■ Task item
Of all the entries below, only the lines from the one with "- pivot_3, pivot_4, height" up to and including the one with "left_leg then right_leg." are to be duplicated exactly.

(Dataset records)
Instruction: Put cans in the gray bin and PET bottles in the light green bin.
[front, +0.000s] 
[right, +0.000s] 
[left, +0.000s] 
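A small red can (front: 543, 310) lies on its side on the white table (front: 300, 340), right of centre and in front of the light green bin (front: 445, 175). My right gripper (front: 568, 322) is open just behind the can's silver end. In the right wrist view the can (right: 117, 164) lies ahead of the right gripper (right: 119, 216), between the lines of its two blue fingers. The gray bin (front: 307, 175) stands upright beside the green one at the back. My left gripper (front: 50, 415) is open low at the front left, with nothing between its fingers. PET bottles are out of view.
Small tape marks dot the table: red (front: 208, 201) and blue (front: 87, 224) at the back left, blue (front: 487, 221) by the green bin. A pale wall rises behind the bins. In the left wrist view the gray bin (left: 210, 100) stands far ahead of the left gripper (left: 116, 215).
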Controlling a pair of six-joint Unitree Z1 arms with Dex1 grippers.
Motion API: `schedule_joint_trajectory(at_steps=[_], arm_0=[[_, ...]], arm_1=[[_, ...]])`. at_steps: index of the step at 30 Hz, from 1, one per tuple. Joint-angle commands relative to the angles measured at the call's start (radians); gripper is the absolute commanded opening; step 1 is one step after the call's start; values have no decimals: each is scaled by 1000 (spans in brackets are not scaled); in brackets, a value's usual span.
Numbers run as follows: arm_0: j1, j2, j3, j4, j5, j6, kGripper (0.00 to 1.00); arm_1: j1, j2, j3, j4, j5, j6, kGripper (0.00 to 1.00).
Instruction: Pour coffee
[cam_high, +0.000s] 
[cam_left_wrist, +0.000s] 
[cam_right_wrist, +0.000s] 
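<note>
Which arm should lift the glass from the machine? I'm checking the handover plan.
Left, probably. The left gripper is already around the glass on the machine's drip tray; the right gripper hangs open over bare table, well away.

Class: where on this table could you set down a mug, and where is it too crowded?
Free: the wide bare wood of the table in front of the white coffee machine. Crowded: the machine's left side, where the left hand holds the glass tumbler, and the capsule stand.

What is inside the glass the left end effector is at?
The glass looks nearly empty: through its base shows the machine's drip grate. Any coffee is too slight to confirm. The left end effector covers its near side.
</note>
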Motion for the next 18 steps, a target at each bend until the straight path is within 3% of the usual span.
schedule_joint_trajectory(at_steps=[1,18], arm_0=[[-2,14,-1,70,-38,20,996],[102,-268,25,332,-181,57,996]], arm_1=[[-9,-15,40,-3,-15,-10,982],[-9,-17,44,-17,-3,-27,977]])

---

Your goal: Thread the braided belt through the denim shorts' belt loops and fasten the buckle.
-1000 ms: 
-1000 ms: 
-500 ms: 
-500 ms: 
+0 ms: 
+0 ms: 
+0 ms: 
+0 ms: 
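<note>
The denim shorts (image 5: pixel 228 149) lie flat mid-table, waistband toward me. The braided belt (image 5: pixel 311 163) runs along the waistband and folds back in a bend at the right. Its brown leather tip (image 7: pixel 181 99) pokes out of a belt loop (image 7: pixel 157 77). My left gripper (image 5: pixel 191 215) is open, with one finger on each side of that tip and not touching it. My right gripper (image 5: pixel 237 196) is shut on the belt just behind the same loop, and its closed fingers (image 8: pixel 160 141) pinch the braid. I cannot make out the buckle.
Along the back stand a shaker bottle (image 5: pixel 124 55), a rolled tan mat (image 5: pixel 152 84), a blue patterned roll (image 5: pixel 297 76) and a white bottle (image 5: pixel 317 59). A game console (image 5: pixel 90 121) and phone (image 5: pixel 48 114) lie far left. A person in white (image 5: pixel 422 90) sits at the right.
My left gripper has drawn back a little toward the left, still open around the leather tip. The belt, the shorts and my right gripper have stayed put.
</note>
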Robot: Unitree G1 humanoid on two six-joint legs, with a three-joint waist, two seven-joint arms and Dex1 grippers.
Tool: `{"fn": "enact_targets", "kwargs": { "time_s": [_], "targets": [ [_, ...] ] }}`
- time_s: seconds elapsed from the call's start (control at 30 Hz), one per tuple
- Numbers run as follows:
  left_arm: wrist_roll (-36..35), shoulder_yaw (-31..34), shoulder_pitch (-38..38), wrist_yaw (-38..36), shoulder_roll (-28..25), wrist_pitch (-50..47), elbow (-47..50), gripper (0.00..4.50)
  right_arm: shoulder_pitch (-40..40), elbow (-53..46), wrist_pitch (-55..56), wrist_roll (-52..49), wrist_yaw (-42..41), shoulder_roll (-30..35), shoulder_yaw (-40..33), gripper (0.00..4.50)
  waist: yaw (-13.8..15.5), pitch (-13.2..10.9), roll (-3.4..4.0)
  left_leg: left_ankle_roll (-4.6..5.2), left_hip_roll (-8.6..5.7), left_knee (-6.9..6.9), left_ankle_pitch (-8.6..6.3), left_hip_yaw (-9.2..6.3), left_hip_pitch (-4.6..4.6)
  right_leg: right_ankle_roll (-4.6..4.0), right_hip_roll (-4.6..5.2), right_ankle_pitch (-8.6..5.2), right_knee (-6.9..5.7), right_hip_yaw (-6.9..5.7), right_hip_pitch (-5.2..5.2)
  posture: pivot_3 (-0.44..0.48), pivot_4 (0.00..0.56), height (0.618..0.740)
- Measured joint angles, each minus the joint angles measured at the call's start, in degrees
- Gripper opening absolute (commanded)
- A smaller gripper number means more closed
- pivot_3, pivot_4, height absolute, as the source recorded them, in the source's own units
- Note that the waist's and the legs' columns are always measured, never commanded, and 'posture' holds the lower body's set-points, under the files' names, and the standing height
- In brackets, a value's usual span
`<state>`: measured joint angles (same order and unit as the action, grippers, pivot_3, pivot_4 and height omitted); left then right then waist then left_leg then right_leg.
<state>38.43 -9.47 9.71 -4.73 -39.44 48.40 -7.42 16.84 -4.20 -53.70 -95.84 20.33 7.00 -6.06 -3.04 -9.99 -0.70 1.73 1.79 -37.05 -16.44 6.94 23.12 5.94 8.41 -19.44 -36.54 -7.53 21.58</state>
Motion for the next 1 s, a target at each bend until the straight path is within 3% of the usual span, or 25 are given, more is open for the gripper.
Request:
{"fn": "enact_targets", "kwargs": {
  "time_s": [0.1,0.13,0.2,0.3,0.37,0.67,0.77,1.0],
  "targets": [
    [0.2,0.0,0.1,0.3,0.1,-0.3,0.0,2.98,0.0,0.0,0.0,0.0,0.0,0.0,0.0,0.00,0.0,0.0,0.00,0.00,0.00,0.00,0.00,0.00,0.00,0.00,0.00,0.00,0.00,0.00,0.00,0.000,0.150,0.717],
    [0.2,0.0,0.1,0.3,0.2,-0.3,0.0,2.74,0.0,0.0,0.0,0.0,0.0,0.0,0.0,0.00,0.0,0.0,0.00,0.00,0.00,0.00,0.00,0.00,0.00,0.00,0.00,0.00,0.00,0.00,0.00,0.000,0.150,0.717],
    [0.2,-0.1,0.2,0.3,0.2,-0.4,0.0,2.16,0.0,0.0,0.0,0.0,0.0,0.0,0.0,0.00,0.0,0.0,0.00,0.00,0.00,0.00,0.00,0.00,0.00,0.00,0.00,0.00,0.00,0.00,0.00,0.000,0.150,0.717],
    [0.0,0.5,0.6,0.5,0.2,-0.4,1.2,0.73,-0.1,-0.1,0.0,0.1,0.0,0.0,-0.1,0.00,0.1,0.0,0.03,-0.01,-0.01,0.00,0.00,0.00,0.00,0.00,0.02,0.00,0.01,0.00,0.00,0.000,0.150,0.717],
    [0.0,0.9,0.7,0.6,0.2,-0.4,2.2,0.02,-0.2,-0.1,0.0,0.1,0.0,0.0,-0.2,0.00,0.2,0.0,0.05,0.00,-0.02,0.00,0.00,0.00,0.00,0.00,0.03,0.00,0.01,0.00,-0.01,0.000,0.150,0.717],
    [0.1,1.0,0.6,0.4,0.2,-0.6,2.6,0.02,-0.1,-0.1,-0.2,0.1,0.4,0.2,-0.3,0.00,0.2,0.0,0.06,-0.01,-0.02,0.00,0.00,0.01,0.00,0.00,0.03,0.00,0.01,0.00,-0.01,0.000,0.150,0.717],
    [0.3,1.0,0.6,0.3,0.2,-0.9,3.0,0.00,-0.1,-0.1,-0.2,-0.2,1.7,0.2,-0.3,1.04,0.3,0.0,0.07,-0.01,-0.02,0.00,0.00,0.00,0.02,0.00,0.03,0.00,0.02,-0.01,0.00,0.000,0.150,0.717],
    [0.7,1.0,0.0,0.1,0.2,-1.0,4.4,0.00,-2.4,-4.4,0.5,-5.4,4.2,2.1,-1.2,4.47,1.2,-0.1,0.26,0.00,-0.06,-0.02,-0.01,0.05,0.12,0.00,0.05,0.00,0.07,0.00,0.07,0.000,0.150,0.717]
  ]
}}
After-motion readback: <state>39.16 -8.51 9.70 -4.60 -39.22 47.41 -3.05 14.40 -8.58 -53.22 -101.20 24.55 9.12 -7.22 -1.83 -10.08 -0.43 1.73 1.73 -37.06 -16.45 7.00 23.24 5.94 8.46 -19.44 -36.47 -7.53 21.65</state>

■ Your response
- pivot_3, pivot_4, height absolute, as the source recorded them, in the source's own units
- Note that the waist's and the legs' columns are always measured, never commanded, and 'posture' holds the lower body's set-points, under the files' names, and the standing height
- In brackets, a value's usual span
`<state>`: measured joint angles (same order and unit as the action, grippers, pivot_3, pivot_4 and height omitted); left then right then waist then left_leg then right_leg.

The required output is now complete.